Quick Intro to Parsing JSON with JMESPath in Python

JSON has become the most popular data format on the web. When scraping modern websites, APIs and web services you'll often encounter JSON datasets. These can contain hundreds of different nested data fields – making parsing JSON an essential part of the web scraping process.

In this guide, we'll explore how to leverage JMESPath – a popular JSON query language – to extract and reshape datasets in Python.

What is JMESPath?

JMESPath stands for JSON Matching Expressions Path and is a query language for parsing JSON documents. It allows writing advanced path expressions to filter, slice, reshape and transform JSON data.

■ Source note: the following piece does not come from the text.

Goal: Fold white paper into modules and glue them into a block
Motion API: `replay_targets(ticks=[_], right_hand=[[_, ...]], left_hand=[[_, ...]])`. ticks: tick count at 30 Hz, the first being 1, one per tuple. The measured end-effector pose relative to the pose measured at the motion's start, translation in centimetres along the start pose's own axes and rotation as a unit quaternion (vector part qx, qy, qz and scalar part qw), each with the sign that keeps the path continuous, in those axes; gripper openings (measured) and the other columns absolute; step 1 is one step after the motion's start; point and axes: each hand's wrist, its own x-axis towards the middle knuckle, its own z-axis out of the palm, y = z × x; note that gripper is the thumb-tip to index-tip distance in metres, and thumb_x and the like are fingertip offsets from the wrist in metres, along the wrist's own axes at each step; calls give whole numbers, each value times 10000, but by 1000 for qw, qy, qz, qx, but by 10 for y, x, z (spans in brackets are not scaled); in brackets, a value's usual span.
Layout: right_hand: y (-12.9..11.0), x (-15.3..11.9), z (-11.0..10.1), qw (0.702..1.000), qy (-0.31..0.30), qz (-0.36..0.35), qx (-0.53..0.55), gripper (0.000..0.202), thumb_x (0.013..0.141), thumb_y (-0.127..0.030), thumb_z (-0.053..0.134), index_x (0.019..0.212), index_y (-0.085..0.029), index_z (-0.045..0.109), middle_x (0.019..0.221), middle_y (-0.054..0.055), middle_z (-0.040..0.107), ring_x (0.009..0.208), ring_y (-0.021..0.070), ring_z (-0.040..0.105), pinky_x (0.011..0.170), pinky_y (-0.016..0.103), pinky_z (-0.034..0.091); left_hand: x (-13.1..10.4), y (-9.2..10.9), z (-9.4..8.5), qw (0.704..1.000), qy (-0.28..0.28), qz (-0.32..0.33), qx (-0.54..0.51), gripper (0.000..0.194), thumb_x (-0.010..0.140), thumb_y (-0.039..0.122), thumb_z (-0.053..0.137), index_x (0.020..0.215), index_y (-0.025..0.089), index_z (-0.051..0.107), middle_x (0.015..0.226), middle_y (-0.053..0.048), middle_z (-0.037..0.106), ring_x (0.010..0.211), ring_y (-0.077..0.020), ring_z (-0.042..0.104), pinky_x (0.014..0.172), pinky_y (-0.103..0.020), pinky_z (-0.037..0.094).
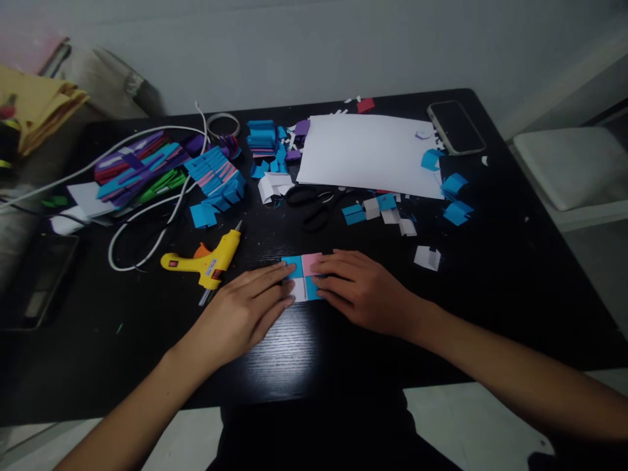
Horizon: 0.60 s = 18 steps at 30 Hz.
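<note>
Several folded paper squares lie edge to edge on the table before me: a blue square [292, 265], a pink square [311, 263], a white square [297, 290] and another blue one [312, 288]. My left hand [245, 304] rests its outstretched fingertips on the left side of this block. From the right, my right hand [366, 288] lays its fingers over the pink and lower blue squares. Both hands have their fingers extended and grip nothing; the fingertips hide parts of the paper. Left of my left hand is a yellow glue gun [209, 261].
Black-handled scissors [318, 212] lie beyond my hands, below white paper sheets [367, 154]. Bundled coloured strips [142, 170], folded blue pieces [218, 180] and a white cable [115, 239] occupy the left. A phone [456, 127] is at the back right; a dark device [42, 281] sits far left.
</note>
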Motion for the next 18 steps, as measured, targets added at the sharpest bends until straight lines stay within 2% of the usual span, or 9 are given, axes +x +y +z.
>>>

JMESPath works similar to XPath for XML or CSS selectors for HTML, but is designed specifically for querying JSON datasets. It's implemented in many languages like Python, Javascript, Java, Go, PHP and more. Some key features of JMESPath include:

Queries JSON in a similar way to how MongoDB or SQL allow querying databases
Allows selecting, filtering, flattening, indexing, slicing and projecting JSON datasets
Reshapes JSON by mapping old keys to new ones or collapsing objects and arrays
Works across different programming languages with only slight syntactical differences
Implemented for Python via the jmespath module we'll use in this tutorial

In web scraping JMESPath becomes useful when scraping modern JSON-heavy sites and APIs. It allows easily extracting only the relevant data fields from often very large and nested JSON documents.

Now let's look at how we can use JMESPath for parsing JSON in Python.

Installing JMESPath in Python

JMESPath for Python is provided via the jmespath package on PyPI. We can install it using pip:

pip install jmespath

After installing, we can import jmespath and start using it:

import json 
import jmespath

data = {
  "people": [...]
}

# Query data
results = jmespath.search("people[].name", data)

The jmespath.search() method accepts a JMESpath expression and JSON data to search. It returns the matched results.

Now let's explore the common JMESPath features for querying JSON.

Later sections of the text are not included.